ANALYSES

«L’Europe est d’abord là pour nous protéger»

Presse
15 mai 2013
Interview de Pierre Verluise, directeur de recherche à l’IRIS, par Jean-Marie Decorse
Peut-on craindre un éclatement de la sphère européenne ?

L’Union européenne est travaillée par des forces qui poussent à l’explosion. Ces forces se mesurent à plusieurs échelles, d’abord celles des régions (on pense à l’Écosse, la Catalogne…) qui ont tendance à demander plus d’autonomie. À l’échelle nationale cette fois, on se heurte à des crises politiques liées à la crise économique. Et, à l’échelle européenne, on assiste à une crise des institutions avec cette double question : va-t-on vers plus de transferts de souveraineté à l’échelle de l’UE ou vers un regain des égoïsmes nationaux ? Le débat est important et parce qu’il se passe dans l’urgence, il ne se déroule pas sur la place publique.
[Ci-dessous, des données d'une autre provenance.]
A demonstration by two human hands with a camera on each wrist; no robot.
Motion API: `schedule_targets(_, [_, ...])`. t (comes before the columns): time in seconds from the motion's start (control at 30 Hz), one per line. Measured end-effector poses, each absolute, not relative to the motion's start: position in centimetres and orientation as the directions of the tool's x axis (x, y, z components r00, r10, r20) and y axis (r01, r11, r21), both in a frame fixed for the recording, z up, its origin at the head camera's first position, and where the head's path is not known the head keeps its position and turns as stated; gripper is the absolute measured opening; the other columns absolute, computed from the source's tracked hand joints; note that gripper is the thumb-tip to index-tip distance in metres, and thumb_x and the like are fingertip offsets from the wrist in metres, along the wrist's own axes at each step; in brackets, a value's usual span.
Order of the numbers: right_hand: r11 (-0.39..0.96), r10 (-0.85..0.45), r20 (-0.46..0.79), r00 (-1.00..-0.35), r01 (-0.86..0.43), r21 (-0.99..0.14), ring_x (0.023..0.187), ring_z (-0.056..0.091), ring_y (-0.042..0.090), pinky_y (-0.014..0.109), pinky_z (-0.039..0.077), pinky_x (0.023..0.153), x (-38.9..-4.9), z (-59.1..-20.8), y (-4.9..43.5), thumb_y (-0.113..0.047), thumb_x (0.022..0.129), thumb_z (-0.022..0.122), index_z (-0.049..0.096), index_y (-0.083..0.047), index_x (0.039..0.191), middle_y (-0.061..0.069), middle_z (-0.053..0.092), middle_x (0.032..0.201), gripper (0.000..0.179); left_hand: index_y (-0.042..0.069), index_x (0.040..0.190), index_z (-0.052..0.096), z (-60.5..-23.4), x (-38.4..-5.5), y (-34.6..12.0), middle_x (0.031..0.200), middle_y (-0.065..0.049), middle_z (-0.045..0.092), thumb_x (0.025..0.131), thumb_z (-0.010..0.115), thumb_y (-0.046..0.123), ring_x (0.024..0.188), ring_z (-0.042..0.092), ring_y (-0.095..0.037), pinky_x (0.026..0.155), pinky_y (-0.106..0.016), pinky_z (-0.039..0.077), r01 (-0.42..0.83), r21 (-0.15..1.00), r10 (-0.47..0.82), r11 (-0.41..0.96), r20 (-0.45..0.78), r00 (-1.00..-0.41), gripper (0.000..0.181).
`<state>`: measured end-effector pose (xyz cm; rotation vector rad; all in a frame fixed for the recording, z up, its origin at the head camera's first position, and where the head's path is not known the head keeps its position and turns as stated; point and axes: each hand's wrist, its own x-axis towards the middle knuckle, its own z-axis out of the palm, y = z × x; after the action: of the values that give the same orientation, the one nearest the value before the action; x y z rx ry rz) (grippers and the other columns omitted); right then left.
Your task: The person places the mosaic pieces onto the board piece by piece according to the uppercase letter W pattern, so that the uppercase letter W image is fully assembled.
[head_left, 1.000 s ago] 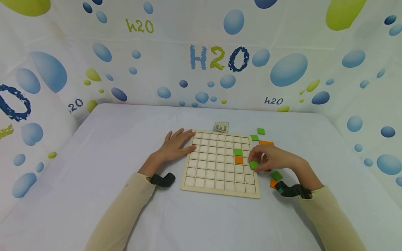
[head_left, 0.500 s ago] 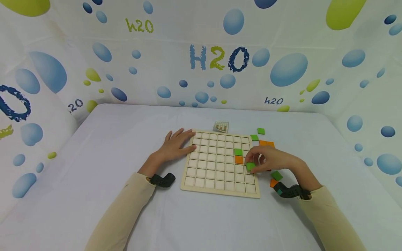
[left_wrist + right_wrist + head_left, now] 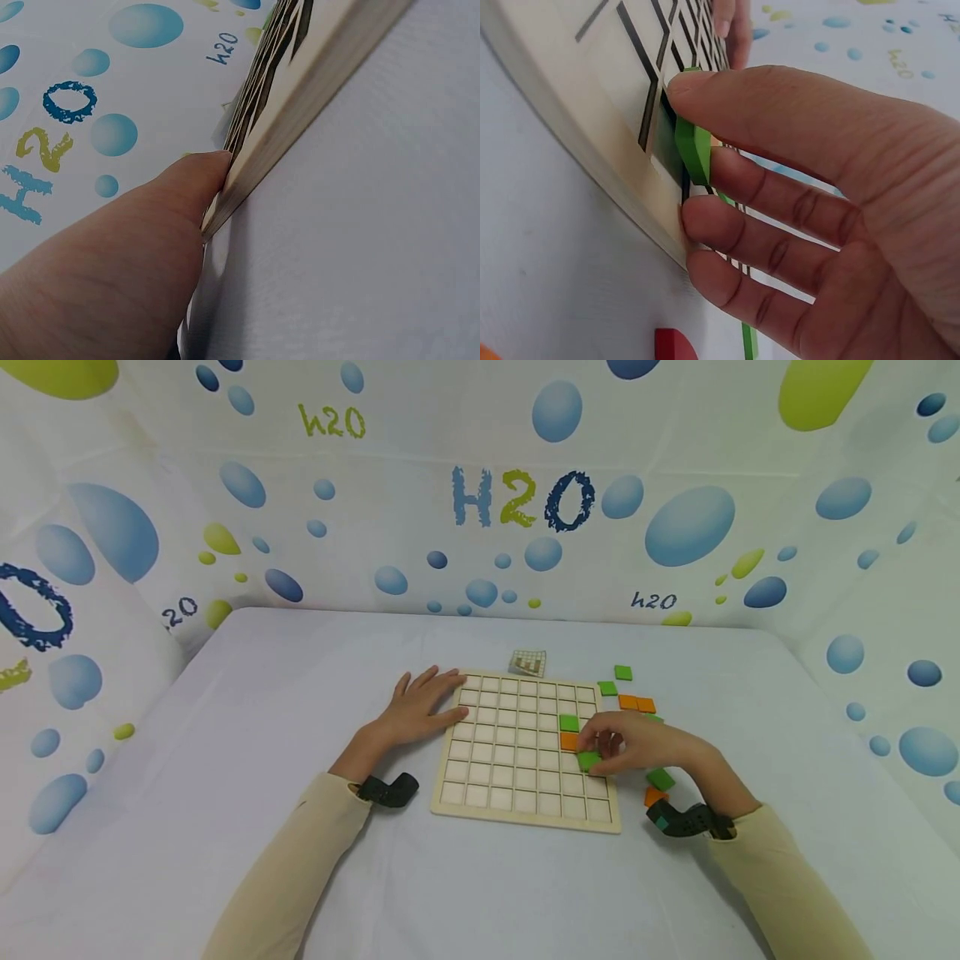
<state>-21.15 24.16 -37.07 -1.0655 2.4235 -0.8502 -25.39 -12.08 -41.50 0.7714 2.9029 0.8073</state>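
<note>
A pale wooden grid board (image 3: 506,770) lies on the white table. My right hand (image 3: 637,742) pinches a green square tile (image 3: 588,762) between thumb and fingers, over the board's right side. The right wrist view shows that green tile (image 3: 694,148) tilted at the grid. Just beyond it, a green tile (image 3: 569,722) and an orange tile (image 3: 567,741) sit in neighbouring cells, the orange one partly covered by my fingers. My left hand (image 3: 420,706) rests with spread fingers on the board's left edge; its thumb (image 3: 199,176) touches the rim in the left wrist view.
Loose green tiles (image 3: 623,672) and orange tiles (image 3: 637,702) lie right of the board, some hidden behind my right hand. A red piece (image 3: 673,345) shows in the right wrist view. A small card with a grid pattern (image 3: 528,663) lies behind the board.
My right hand has moved left from the board's right edge, carrying the green tile over the grid, close below the orange tile. The left hand has stayed in place.
</note>
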Motion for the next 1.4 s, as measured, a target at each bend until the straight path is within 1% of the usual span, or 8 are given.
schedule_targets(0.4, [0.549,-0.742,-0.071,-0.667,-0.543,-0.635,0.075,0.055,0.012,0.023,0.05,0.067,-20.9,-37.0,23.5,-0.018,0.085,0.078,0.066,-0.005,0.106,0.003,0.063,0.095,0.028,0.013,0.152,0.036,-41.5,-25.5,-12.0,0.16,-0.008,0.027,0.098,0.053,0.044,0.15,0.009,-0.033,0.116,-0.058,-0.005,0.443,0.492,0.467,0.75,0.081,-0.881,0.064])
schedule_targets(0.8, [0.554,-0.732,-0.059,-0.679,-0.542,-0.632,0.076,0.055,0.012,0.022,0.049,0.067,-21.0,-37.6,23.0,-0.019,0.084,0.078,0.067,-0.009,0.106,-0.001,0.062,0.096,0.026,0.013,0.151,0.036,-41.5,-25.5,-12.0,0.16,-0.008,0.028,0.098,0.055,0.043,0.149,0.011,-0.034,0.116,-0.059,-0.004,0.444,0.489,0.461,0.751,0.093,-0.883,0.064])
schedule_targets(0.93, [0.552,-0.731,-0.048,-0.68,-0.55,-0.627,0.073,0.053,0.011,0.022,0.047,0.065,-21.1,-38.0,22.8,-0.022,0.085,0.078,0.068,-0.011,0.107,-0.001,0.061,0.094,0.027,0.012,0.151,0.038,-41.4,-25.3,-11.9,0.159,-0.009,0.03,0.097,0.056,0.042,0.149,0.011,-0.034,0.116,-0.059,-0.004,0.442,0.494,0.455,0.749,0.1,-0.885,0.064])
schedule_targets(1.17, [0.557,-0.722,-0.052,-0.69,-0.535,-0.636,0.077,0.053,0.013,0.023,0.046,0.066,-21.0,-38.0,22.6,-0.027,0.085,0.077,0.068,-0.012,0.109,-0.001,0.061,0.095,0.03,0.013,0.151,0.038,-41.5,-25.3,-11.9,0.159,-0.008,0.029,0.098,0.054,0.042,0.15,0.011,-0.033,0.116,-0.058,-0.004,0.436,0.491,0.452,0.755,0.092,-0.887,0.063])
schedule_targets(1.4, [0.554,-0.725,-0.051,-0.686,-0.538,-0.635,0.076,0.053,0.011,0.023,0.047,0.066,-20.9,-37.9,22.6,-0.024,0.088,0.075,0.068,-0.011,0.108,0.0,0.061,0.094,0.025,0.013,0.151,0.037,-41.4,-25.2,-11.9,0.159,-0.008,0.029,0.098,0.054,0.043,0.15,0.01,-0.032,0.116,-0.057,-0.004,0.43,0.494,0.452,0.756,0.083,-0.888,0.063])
Comment relancer l’idéal européen ?

Avant tout, rappelons que l’Europe est là pour nous protéger. Nous sommes dans une période où les citoyens sont inquiets pour leur quotidien et leur avenir. Ils ont le sentiment de se trouver sur une planche savonnée, incontrôlable. Objectivement, ce sentiment se nourrit d’éléments concrets. On a l’impression d’un effacement géopolitique de l’Europe démontré sous l’angle démographique, économique et stratégique. L’idée forte qui a porté le projet européen fut celle d’une «Europe de la paix». Le slogan, historiquement et politiquement juste, ne passe plus la rampe auprès des jeunes générations. Il faut trouver un autre argument, celui d’une «Union européenne qui protège». Je donnerai un exemple, celui des normes sanitaires qui nous entourent, dont nous sommes tous bénéficiaires.

Relancer l’UE, n’est-ce pas aussi faire respecter certaines valeurs ?

Oui, notamment celles de la démocratie et de l’État de droit. Or, les élargissements de 2004 à la Hongrie, de 2007 à la Roumanie, puis la Bulgarie, ont fait entrer des pays dans l’UE qui ne respectent pas à la lettre ces traités. Quand un pays est dans l’UE, comment le reconduire sur le chemin des vraies valeurs européennes ? On sait tous que les réseaux organisés, la corruption, restent importants dans ces pays. Que peut faire l’Union ? Pas grand-chose. On assiste à la dégradation de la qualité de la certification Union européenne. Les citoyens veulent faire respecter ses valeurs. Si on veut relancer le projet européen, il faut donc se montrer plus ferme.

Et les transferts de souveraineté ont-ils eux aussi évolué ?

La crise contraint les États membres à accepter de nouveaux transferts de souveraineté. On est passé d’une Europe marquée par le fédéralisme monétaire, l’euro, à un fédéralisme budgétaire. C’est maintenant le contrôle par la Commission européenne des budgets nationaux avant qu’ils ne soient présentés à la représentation nationale démocratiquement élue. Ce saut s’est fait sans explications.

Mais la représentation parlementaire peut-elle vraiment jouer son rôle ?

Le paradoxe est étonnant : le traité de Lisbonne a renforcé le pouvoir du Parlement qui n’a jamais été aussi puissant. Mais les perceptions sont inverses. Beaucoup pensent que cette institution a de moins en moins de pouvoir et ne vont plus voter aux élections pour le Parlement européen. Il faut souhaiter que cette participation augmente en 2014.

Reste la question des frontières…

On doit se poser cette question si on veut relancer l’idée européenne. Qui faut-il faire entrer, et quelle serait l’incidence à court ou moyen terme de l’adhésion de ces pays-là ? À force de ne pas poser ces questions, on génère une inquiétude nourrie par le fait de ne pas savoir. J’observe que les États riches, Islande, Suisse ou Norvège ne sont pas enthousiastes pour adhérer.